Fukushima Now (28) – Will Radioactive Contaminated Soil be Distributed Nationwide?

By Yamaguchi Yukio

This month marks 14 years since the Fukushima nuclear accident. It was so severe it put Japan under a “nuclear emergency declaration” that is still in effect. Peaceful daily lives have not returned to those who were affected by the disaster and had to evacuate. There are about 25,000 such evacuees living away from their homes (as of Nov. 2024, about 5,700 living in Fukushima Prefecture and about 20,000 beyond).

How do we deal with radioactive matter? This is a very difficult question. Antoine Henri Becquerel in France discovered the phenomenon of radioactivity in 1896, and nearly 130 years have passed since then, during which scientists have been elucidating the realm of the atom. One thing we understand is that radioactivity diminishes over time, in accordance with its half-life, and there is nothing we can do about that but wait it out. Finding ways to protect life and the environment from radioactivity during that time is crucial. One fundamental principle is not to spread radioactive materials but manage them centrally.

This month also marks 10 years since the project was launched to collect radioactive contaminated soil and sand and take it to the interim storage facilities in Fukushima Prefecture. An enormous volume of contaminated soil, some 14 million cubic meters, hauled in by 2.06 million dump truck runs as of December 2024, is being held in a vast storage area of 1,600 ha spanning Futaba and Okuma towns. By law, it is supposed to be transported out of Fukushima Prefecture by March 2045. There are plans to reuse contaminated soil below a certain level of radioactivity.

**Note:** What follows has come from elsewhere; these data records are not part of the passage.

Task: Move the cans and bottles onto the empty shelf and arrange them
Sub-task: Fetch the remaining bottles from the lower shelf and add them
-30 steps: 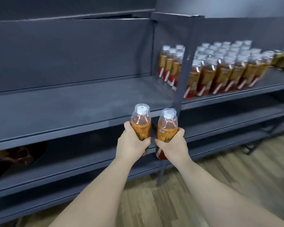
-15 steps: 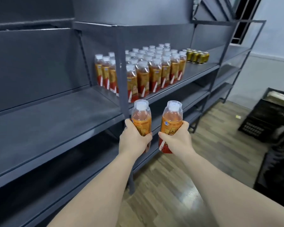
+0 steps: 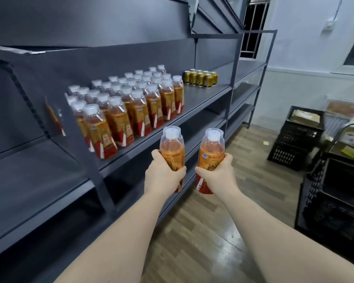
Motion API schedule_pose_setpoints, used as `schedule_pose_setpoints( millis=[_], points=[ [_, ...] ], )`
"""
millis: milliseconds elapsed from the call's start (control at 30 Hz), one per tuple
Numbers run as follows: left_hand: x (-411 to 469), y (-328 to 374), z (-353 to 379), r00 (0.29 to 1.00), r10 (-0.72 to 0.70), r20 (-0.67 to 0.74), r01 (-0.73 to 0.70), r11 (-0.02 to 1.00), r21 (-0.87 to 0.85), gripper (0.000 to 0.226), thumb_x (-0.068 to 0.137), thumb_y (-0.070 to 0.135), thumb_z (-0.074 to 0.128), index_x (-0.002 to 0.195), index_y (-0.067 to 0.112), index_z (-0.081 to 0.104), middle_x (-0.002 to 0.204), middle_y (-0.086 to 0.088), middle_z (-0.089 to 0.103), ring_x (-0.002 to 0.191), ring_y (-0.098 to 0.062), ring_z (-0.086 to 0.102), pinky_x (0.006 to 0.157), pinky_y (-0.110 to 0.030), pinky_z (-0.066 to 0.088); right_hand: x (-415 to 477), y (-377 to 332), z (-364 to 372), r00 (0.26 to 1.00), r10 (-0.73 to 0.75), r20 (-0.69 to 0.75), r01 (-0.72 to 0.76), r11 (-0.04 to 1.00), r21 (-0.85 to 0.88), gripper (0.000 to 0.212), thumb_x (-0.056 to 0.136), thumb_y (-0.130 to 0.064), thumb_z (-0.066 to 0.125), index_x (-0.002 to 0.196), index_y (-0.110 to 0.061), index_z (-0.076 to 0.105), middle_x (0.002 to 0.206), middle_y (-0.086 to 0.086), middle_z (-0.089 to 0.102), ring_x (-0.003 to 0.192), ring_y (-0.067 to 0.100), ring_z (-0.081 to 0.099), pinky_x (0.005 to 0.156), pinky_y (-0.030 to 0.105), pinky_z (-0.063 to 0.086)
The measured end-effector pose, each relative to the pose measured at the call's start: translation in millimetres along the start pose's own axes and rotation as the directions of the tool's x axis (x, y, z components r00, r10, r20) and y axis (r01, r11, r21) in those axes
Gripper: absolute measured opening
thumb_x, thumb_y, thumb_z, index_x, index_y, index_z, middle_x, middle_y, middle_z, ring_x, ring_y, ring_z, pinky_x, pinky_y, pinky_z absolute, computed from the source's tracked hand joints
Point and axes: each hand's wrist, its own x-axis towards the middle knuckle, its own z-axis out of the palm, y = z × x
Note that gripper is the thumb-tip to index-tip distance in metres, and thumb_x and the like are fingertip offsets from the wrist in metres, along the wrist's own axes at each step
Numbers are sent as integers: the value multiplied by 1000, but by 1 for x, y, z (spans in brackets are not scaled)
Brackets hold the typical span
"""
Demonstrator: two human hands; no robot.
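Note:
My left hand point(image 3: 164, 176) grips an orange drink bottle point(image 3: 172, 147) with a white cap, held upright in front of the shelf edge. My right hand point(image 3: 218, 173) grips a second orange bottle point(image 3: 212, 149) of the same kind beside it. Several rows of matching bottles point(image 3: 131, 107) stand on the dark grey shelf point(image 3: 200, 99) up and to the left of my hands. Several gold cans point(image 3: 200, 78) stand further right on that shelf. The left section of the shelf point(image 3: 29, 176) is bare.
A slanted grey upright point(image 3: 55, 119) divides the two shelf sections. Lower shelves run below. Black plastic crates point(image 3: 298, 137) stand on the wooden floor at the right, and a taller black crate stack point(image 3: 335, 203) stands nearer. A white wall and a barred window lie beyond.
My view has swung right along the shelving, so the stocked bottles and cans now lie ahead and the crates have come into sight. Both hands still hold their bottles side by side.

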Motion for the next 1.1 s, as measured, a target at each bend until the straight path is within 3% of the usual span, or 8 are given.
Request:
schedule_pose_setpoints(
  millis=[333,533,633,733,967,1100],
  points=[
    [81,68,75,999,42,0,-42,999,0,68,79,49,78,121,28,29,110,5,52,94,-14,55,82,-36,56,114,4,-49,1000,6,-17,-6,1000,26,66,77,-33,83,119,-25,33,107,-3,56,98,18,61,77,33,49],
    [143,89,114,997,78,23,-78,997,-2,67,79,49,77,120,28,29,106,7,50,91,-13,54,80,-34,55,181,8,-56,998,49,-30,-48,999,23,72,78,-30,83,128,-23,32,112,0,58,100,22,61,84,38,52],
    [184,100,136,995,96,20,-95,995,-25,66,79,48,77,119,25,30,105,4,51,91,-17,56,80,-36,57,227,11,-56,998,33,-47,-32,999,21,68,77,-30,83,121,-25,32,104,-3,58,96,21,61,86,43,54],
    [225,115,153,992,119,33,-117,992,-50,62,80,47,77,112,27,27,101,4,51,89,-19,56,76,-35,55,272,6,-54,997,40,-68,-39,999,9,67,77,-31,84,120,-27,32,103,-5,57,95,19,61,83,40,53],
    [314,142,185,986,152,64,-150,988,-36,62,79,49,76,110,27,26,103,1,56,98,-27,63,83,-43,56,364,-6,-50,995,21,-102,-20,1000,5,65,79,-28,83,116,-26,30,103,-4,58,94,20,61,81,37,50],
    [350,152,195,986,161,49,-160,987,-29,61,81,48,75,110,25,27,101,3,52,98,-28,60,81,-38,51,408,-8,-48,994,15,-106,-15,1000,3,65,80,-27,83,118,-27,30,108,0,58,96,22,61,73,33,49]
  ],
)
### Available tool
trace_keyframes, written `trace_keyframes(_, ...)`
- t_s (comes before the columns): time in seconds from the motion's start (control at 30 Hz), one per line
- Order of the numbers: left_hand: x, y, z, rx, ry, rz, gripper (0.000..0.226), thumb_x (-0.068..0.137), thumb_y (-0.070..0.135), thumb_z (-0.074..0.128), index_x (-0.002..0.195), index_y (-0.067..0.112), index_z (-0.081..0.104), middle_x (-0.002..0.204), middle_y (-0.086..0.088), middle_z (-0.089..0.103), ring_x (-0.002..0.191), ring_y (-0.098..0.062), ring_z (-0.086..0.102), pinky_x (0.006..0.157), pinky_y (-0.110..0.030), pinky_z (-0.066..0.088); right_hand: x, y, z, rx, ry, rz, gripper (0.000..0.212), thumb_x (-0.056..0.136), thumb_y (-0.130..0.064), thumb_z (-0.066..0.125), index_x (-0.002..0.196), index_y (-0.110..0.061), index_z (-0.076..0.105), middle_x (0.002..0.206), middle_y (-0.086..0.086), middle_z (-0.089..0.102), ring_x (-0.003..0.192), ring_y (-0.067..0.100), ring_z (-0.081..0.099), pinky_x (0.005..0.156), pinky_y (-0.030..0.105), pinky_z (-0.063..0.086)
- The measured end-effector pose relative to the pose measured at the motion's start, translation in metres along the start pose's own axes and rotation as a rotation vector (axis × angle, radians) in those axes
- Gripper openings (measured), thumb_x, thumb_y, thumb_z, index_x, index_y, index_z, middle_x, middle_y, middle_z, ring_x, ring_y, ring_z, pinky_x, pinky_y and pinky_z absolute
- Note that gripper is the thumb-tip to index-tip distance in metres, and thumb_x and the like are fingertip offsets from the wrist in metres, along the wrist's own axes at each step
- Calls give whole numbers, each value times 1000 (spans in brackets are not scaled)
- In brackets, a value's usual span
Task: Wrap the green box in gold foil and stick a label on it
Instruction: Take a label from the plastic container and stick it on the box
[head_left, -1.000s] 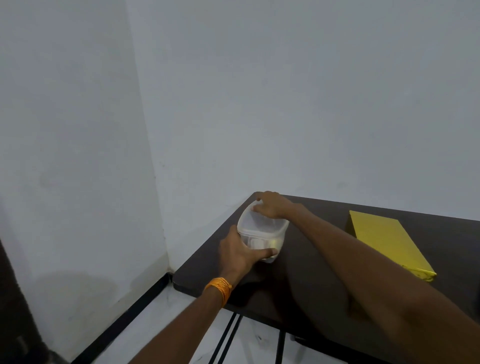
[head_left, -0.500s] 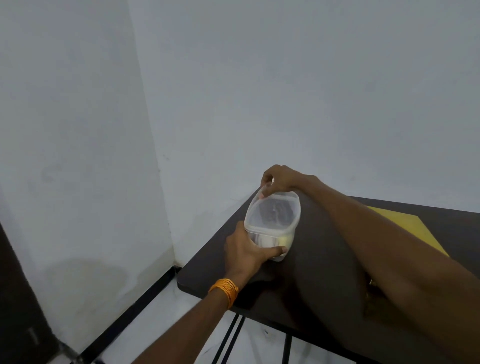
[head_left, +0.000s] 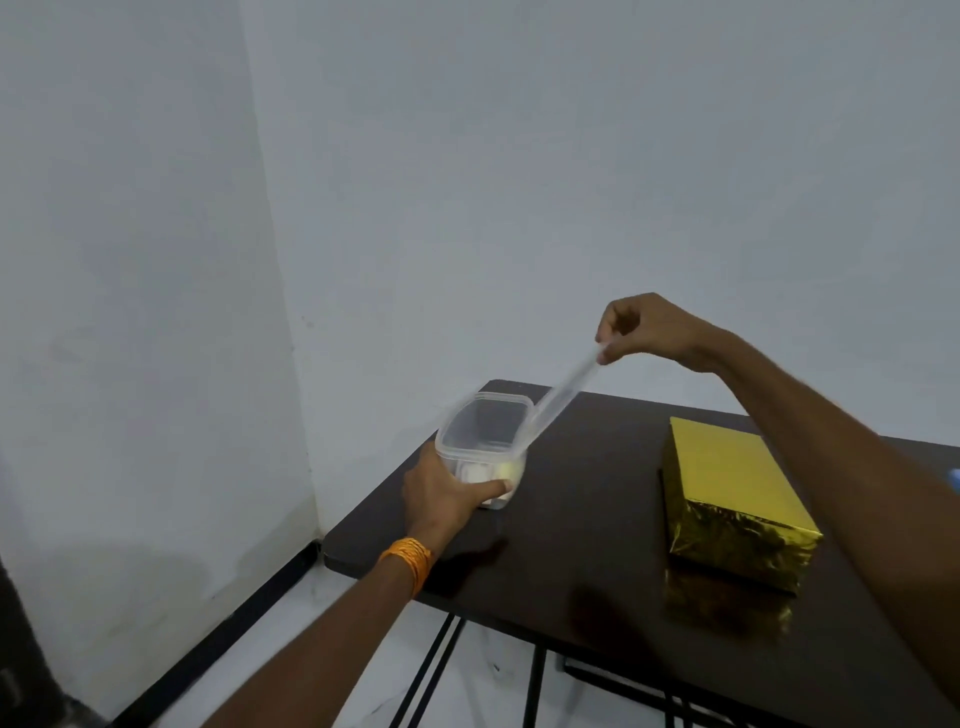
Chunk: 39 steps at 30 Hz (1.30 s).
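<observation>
**A:** What do I have at the left of the frame?

**B:** My left hand (head_left: 447, 493) curls round the near side of the small clear plastic tub (head_left: 483, 441). The thumb lies across its front wall and pins it to the dark brown table (head_left: 587, 519). An orange thread band (head_left: 408, 561) sits on that wrist.

**A:** What is the risk there?

**B:** The tub stands near the table's left corner. If my hold slackens while the lid tugs at it, I judge it could skid or tip over the edge. That would spill the white and pale yellow pieces (head_left: 488, 472) inside. I cannot tell what they are.

**A:** And the centre?

**B:** The translucent plastic lid (head_left: 558, 400) slants up from the tub's right rim. My right hand (head_left: 649, 332), above the table, pinches its top edge between thumb and curled fingers. The pinch is thin, so a jerk could let the lid slip out or flip the tub.

**A:** Where is the box?

**B:** The gold-foil-wrapped rectangular box (head_left: 727, 488) lies flat on the table at the right of the frame, well apart from the tub and untouched. The wrapping looks done, and I see no label on the faces that show. If I swing the lid rightward carelessly, it could scuff the crinkled foil.
</observation>
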<state>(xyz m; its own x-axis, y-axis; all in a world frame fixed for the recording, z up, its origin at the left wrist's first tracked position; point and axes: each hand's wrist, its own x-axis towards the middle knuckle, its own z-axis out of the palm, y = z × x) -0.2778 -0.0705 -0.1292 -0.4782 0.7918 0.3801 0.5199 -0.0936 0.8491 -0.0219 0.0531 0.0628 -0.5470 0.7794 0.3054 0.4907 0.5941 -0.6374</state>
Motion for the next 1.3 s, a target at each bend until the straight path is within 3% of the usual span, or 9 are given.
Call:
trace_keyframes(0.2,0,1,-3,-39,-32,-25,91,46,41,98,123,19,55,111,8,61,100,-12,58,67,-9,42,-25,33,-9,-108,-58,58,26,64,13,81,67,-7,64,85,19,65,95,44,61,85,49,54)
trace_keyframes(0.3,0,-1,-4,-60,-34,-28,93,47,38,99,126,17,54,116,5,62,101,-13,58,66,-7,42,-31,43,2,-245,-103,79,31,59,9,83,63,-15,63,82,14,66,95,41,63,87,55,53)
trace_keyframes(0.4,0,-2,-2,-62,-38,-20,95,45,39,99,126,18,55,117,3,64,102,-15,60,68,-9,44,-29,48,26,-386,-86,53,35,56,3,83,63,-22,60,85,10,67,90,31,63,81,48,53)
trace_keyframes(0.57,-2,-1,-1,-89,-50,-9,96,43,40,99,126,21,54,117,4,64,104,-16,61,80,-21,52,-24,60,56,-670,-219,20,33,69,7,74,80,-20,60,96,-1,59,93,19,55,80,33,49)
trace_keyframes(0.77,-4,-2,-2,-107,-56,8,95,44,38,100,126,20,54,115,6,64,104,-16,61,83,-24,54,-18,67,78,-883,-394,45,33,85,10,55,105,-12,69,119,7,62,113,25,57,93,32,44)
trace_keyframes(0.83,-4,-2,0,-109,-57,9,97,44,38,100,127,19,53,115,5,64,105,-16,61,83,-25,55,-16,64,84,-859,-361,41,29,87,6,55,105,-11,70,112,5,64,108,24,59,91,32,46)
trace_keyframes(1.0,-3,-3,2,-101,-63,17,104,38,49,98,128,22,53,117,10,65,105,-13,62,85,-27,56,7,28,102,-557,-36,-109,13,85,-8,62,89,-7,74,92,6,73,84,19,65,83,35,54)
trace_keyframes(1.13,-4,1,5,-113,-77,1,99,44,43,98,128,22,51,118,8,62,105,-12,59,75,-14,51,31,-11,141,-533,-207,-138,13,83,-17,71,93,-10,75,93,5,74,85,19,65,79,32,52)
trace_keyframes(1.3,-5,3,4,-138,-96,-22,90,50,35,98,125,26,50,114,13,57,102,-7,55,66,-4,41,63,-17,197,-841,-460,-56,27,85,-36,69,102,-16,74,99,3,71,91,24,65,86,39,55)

On 7 February, the Ministry of the Environment revealed four proposals for final disposal methods for the contaminated soil. They are 1) not reduce the volume, 2) screen the soil, 3) screen and heat-treat the soil and 4) screen and heat-treat the soil, followed by fly-ash cleaning treatment. The amount of radioactivity per kilogram would come to 10s of thousands of becquerels (Bq) for 1) and 2), 100s of thousands of Bq for 3) and 10s of millions of Bq for 4). The amount going into final disposal and the area required for the disposal site would decrease accordingly. For example, in the case of 1), about 2.1 to 3.1 million cubic meters would take up about 30 to 50 ha; while in the case of 4) about 50,000 to 100,000 cubic meters would take up about 2 to 3 ha.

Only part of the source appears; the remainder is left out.